> [Task item]: Write out again, exactly, the lines below starting at the one with "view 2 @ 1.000" and ending at the one with "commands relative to".

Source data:
+ + + + +

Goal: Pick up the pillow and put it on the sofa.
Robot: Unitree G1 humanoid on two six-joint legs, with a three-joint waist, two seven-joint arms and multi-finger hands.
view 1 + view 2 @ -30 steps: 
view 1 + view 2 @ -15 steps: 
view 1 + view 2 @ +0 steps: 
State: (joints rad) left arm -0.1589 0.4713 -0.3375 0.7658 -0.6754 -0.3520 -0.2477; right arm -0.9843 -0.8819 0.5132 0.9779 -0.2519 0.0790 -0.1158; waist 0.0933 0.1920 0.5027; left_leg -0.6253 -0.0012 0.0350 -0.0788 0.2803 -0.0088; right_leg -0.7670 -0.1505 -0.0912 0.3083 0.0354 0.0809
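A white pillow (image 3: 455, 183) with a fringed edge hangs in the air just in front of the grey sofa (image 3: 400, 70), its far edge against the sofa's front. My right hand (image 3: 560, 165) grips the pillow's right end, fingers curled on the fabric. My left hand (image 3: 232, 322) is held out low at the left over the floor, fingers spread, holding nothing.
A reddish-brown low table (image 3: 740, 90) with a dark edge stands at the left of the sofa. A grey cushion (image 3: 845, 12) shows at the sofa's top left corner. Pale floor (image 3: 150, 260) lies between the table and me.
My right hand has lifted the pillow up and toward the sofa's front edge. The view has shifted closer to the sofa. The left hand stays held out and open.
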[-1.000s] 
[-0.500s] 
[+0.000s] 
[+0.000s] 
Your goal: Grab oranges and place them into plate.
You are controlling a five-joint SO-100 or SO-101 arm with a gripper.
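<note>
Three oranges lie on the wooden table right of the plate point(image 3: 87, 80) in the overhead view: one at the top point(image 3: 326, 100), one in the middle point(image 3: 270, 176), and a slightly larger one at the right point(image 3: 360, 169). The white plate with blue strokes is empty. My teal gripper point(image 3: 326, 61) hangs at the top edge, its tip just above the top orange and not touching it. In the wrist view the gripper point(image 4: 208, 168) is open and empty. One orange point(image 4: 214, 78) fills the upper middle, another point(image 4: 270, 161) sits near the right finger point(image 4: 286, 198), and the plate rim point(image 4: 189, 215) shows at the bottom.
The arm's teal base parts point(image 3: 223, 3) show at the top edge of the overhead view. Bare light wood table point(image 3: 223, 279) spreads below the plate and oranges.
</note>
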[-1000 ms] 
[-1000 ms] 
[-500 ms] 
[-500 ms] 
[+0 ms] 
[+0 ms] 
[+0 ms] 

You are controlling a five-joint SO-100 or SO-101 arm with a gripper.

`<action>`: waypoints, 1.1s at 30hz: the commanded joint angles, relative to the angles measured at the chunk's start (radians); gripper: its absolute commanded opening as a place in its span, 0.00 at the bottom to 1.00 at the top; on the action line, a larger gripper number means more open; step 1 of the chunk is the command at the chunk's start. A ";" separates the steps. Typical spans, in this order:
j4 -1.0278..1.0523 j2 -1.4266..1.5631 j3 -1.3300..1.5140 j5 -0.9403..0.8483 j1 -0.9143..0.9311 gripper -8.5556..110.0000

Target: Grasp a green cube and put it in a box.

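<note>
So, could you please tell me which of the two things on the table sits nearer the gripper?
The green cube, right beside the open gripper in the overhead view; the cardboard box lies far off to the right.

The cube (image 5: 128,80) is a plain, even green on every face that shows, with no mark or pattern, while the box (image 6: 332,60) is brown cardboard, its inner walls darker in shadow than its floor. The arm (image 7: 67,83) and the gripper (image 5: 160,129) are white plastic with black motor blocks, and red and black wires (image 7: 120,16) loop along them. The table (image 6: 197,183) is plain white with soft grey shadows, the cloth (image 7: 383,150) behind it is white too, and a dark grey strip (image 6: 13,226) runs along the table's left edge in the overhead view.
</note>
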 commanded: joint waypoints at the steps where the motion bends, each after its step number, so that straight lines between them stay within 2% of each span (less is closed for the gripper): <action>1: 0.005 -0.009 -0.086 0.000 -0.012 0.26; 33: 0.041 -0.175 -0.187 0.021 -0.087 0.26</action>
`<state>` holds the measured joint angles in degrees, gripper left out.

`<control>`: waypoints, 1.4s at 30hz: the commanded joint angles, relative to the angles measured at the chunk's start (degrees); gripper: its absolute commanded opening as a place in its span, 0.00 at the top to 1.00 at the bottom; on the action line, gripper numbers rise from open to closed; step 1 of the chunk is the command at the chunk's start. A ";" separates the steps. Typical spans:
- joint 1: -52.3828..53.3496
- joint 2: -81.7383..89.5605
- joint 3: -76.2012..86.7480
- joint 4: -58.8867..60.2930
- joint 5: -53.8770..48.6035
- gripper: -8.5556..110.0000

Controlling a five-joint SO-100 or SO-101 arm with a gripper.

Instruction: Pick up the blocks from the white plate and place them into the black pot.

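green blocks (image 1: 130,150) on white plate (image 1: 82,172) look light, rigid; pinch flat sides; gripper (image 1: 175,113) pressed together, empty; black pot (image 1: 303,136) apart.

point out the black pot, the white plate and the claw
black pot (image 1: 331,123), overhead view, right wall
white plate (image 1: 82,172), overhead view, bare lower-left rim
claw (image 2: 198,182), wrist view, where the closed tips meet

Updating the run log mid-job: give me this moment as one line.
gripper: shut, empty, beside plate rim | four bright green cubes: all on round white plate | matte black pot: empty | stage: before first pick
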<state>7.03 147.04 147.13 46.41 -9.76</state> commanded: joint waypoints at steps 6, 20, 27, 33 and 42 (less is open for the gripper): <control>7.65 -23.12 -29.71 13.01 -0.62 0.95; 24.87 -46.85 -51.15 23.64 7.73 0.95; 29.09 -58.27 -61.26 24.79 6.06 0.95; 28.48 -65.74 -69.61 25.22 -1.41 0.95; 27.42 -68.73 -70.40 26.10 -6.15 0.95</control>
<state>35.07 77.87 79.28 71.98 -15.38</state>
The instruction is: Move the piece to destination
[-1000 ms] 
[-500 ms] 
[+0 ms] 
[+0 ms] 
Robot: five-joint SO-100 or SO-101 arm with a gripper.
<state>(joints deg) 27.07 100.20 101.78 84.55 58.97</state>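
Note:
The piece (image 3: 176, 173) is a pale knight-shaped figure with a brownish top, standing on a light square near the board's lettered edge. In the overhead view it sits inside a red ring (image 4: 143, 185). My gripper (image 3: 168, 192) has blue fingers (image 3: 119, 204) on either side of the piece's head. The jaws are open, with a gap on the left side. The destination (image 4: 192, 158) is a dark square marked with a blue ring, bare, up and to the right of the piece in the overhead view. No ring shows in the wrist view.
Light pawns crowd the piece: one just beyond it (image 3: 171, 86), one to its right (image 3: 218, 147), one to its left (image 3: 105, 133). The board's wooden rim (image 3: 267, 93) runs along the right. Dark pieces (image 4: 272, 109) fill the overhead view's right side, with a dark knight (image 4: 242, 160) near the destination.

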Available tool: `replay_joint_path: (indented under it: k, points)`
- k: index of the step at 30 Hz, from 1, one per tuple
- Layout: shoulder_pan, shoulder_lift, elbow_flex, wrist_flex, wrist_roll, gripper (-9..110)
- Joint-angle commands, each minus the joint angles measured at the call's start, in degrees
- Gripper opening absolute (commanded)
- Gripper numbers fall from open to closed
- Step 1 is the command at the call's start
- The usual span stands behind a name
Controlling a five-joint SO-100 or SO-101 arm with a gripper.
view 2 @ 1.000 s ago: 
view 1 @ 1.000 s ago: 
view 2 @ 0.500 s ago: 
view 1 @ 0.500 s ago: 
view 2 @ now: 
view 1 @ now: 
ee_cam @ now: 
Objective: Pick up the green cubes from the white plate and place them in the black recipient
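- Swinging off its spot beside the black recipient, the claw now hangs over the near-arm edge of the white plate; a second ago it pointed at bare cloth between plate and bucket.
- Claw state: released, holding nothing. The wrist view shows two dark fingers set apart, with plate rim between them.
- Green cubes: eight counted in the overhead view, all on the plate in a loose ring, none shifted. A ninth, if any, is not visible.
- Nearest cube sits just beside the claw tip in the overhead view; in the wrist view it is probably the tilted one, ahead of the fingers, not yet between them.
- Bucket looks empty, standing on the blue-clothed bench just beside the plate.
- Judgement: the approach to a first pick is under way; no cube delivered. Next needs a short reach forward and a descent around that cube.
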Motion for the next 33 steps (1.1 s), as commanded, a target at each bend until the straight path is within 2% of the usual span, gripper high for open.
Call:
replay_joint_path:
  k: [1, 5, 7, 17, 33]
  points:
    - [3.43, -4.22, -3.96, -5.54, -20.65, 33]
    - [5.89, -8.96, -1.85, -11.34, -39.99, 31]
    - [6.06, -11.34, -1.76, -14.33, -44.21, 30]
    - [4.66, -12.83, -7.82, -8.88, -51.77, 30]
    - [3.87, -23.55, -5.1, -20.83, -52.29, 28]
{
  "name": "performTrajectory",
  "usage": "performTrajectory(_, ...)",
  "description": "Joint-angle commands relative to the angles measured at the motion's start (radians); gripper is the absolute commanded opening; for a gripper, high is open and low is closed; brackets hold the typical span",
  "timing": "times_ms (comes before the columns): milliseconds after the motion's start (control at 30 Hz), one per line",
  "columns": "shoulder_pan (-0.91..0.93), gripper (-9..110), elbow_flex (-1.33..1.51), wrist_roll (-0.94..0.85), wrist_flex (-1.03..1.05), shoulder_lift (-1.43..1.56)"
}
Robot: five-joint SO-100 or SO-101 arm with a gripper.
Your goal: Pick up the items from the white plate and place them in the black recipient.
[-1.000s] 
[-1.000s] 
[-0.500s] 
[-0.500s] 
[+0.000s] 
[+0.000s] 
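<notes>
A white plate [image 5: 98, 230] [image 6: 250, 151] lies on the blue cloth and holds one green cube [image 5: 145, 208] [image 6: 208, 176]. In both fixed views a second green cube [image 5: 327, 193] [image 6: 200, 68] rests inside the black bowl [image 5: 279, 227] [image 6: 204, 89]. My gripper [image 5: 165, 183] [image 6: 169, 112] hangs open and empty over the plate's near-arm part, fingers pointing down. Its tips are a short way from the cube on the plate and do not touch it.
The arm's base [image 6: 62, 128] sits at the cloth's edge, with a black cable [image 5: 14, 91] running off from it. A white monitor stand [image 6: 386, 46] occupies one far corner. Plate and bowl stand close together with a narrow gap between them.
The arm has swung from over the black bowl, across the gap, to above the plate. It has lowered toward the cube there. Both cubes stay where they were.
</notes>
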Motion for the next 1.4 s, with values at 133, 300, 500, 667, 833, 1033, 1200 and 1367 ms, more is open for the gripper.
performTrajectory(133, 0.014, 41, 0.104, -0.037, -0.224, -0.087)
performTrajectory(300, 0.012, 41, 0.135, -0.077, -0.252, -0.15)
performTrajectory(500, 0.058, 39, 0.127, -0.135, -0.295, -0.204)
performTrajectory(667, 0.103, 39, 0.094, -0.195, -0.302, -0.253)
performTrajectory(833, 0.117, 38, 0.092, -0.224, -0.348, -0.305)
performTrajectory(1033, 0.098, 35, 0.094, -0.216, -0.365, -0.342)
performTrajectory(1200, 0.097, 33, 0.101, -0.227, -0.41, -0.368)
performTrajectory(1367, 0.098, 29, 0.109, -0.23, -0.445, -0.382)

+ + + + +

> [Answer box]:
view 2 @ 1.000 s ago: 
view 1 @ 1.000 s ago: 
view 2 @ 0.500 s ago: 
view 1 @ 0.500 s ago: 
view 2 @ now: 
view 1 @ now: 
ee_cam @ now: 
Objective: Pick up the green cubes from the white plate and place them in the black recipient
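- Swinging off its spot beside the black recipient, the claw now hangs over the near-arm edge of the white plate; a second ago it pointed at bare cloth between plate and bucket.
- Claw state: released, holding nothing. The wrist view shows two dark fingers set apart, with plate rim between them.
- Green cubes: eight counted in the overhead view, all on the plate in a loose ring, none shifted. A ninth, if any, is not visible.
- Nearest cube sits just beside the claw tip in the overhead view; in the wrist view it is probably the tilted one, ahead of the fingers, not yet between them.
- Bucket looks empty, standing on the blue-clothed bench just beside the plate.
- Judgement: the approach to a first pick is under way; no cube delivered. Next needs a short reach forward and a descent around that cube.
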Motion for the next 33 steps (1.1 s), as commanded, a target at each bend until the straight path is within 2% of the usual span, gripper high for open.
Call:
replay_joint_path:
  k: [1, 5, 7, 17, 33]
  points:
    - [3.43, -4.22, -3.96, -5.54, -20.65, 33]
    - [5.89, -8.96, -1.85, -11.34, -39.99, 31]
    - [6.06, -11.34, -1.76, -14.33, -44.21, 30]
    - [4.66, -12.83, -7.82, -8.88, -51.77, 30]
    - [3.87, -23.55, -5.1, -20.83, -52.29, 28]
{
  "name": "performTrajectory",
  "usage": "performTrajectory(_, ...)",
  "description": "Joint-angle commands relative to the angles measured at the motion's start (radians); gripper is the absolute commanded opening; for a gripper, high is open and low is closed; brackets hold the typical span",

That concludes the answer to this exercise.